#### [TASK TO COMPLETE]
From the listing below, retype exactly the line holding "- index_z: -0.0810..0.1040", the line holding "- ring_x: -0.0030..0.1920", and the lines between them; skip everything else.
[INPUT Boundary: Start]
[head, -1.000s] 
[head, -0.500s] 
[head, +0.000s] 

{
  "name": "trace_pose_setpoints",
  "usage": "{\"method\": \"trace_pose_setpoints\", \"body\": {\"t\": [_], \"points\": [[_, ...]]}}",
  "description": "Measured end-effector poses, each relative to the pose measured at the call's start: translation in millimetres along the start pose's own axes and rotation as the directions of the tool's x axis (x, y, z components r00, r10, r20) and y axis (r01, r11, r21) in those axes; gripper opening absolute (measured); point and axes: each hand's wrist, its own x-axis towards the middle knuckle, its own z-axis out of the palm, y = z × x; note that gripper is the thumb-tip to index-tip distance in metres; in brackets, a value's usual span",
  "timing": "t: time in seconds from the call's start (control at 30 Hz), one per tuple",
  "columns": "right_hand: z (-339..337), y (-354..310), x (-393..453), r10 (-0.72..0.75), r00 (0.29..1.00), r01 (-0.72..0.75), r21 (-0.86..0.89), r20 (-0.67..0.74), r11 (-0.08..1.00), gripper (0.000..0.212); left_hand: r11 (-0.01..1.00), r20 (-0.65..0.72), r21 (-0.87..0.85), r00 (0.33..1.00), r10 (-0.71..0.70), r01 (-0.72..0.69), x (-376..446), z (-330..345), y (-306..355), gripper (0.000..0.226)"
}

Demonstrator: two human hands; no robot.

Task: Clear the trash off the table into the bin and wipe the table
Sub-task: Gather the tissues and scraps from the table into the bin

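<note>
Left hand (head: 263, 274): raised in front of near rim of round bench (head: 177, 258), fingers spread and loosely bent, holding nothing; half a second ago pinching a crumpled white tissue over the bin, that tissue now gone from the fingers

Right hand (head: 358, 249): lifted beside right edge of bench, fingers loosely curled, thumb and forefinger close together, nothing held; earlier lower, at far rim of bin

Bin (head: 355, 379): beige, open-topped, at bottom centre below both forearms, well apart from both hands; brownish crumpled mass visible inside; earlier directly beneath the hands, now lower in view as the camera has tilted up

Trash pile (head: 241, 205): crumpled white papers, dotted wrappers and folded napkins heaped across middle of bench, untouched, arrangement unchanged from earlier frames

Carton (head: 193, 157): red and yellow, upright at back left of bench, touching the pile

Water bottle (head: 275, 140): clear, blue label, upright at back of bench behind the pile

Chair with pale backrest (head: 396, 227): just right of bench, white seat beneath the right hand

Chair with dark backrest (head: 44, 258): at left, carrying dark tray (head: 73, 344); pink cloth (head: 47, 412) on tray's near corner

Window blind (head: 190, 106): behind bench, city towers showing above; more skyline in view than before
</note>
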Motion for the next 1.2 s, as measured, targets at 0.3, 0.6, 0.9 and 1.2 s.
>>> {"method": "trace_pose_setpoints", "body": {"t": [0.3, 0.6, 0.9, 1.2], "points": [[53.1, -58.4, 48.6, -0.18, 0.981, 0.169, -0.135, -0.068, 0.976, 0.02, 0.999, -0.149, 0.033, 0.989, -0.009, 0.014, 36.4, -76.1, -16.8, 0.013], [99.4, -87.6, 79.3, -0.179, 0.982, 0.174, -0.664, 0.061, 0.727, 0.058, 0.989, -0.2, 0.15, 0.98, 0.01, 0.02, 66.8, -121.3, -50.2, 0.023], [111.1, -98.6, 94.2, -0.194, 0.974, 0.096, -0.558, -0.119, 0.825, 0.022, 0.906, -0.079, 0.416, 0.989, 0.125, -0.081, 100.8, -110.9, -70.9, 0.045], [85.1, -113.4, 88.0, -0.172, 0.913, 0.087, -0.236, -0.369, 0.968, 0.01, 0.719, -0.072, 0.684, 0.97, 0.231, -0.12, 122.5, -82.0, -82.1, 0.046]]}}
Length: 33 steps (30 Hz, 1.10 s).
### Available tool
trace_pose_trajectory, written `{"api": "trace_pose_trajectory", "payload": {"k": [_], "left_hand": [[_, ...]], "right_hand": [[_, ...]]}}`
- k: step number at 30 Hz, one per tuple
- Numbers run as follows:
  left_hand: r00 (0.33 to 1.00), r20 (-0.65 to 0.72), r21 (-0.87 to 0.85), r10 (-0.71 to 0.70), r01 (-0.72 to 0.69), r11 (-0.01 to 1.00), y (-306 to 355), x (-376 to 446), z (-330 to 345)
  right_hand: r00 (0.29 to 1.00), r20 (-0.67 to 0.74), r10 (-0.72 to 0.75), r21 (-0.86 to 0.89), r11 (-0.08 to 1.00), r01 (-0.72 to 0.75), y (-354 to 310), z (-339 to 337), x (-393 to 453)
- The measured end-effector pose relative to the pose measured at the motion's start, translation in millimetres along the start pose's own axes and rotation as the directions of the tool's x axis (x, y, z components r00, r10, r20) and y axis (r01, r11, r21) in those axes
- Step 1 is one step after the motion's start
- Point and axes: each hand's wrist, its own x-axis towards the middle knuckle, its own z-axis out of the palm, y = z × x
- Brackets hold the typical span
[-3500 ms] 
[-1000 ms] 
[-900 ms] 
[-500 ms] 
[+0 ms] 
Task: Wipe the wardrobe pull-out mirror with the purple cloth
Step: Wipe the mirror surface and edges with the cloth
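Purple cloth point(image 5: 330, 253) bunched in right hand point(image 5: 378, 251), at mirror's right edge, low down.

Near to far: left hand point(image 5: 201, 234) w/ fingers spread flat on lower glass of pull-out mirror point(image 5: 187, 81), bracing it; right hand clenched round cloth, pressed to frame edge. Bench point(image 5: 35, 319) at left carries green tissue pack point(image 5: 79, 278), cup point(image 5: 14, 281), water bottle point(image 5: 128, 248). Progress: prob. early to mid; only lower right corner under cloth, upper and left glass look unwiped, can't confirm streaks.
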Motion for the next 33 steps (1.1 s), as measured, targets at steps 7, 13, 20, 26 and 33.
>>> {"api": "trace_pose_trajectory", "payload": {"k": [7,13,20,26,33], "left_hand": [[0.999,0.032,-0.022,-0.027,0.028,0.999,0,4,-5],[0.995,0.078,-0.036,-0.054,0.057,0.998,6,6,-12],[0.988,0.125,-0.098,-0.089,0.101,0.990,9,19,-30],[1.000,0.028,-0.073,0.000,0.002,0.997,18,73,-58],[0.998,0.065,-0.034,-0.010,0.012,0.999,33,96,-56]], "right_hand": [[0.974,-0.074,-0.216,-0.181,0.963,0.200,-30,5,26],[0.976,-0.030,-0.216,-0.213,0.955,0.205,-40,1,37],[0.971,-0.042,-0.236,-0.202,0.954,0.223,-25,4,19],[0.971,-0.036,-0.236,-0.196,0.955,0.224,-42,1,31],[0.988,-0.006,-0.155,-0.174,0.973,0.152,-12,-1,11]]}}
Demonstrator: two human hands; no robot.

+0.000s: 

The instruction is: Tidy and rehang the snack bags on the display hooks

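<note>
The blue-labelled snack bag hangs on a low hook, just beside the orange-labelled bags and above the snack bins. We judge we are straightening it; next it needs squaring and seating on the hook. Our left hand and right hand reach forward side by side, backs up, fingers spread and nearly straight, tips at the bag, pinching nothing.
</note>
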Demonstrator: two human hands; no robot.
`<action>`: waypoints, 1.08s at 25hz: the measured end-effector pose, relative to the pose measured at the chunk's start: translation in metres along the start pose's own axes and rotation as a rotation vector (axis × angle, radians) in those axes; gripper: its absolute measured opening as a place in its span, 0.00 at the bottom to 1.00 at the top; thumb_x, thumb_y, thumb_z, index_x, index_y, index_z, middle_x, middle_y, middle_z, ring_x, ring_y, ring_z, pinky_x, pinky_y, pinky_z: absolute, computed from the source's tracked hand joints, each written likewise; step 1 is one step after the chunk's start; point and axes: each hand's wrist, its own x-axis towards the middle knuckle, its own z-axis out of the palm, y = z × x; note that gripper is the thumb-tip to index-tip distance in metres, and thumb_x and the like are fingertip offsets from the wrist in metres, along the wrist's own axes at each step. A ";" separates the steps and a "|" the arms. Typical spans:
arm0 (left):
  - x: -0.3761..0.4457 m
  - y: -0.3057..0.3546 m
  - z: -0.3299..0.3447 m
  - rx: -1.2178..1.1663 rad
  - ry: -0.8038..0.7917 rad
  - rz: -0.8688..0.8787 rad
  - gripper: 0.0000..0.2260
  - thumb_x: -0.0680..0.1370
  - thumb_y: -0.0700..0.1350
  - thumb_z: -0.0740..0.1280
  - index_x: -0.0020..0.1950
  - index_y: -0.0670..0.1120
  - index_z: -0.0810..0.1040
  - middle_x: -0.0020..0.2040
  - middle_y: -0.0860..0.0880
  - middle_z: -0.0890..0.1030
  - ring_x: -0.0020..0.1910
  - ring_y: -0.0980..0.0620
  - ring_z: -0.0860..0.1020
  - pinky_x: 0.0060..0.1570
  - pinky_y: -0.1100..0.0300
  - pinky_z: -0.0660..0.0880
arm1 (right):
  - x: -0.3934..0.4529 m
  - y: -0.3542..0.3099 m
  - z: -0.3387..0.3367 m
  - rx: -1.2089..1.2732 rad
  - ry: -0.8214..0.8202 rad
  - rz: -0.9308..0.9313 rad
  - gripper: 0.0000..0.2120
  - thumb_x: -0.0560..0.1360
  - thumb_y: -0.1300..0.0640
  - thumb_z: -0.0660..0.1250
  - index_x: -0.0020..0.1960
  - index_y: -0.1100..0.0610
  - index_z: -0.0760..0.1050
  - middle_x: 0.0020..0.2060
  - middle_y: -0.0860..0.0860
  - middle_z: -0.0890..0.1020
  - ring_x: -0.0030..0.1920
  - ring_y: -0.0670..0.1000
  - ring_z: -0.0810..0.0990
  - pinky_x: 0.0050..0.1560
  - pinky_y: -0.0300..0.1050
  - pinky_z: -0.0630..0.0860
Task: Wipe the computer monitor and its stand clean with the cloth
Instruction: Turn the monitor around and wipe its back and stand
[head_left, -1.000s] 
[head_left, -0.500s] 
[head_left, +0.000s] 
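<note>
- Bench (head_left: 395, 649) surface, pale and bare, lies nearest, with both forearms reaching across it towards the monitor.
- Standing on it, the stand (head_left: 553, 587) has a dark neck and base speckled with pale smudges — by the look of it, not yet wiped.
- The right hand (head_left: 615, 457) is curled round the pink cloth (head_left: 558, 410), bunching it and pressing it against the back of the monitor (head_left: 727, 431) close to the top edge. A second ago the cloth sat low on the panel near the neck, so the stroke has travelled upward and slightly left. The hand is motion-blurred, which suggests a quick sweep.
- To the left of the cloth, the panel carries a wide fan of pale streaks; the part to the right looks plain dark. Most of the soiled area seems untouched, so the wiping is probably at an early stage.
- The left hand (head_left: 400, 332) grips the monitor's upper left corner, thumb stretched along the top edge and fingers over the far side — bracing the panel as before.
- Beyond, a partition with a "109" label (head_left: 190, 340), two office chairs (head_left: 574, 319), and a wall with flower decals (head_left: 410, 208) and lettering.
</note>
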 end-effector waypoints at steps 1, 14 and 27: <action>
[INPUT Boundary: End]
#### [EXERCISE ANSWER]
  - index_z: -0.0810..0.1040
  - middle_x: -0.0020..0.2040
  - middle_y: -0.0860..0.0880
  - middle_z: -0.0890..0.1030
  - ring_x: -0.0020..0.1910
  - ring_y: -0.0980..0.0620
  - ring_z: -0.0860..0.1020
  - pinky_x: 0.0060..0.1570
  - pinky_y: -0.1100..0.0300
  - pinky_z: -0.0660..0.0880
arm1 (right):
  - x: -0.3934..0.4529 m
  - y: -0.3542..0.3099 m
  - z: -0.3387..0.3367 m
  - rx: -1.2089..1.2732 rad
  - ry: -0.8214..0.8202 rad
  - rz: -0.9308..0.9313 rad
  - gripper: 0.0000..0.2120
  - thumb_x: -0.0560..0.1360
  - thumb_y: -0.1300..0.0640
  - thumb_z: -0.0660..0.1250
  - index_x: -0.0020..0.1960
  - index_y: -0.1100..0.0610
  - index_z: -0.0760..0.1050
  - middle_x: 0.0020..0.2060
  - middle_y: -0.0860..0.0860
  - middle_z: -0.0890..0.1020
  - ring_x: -0.0030..0.1920

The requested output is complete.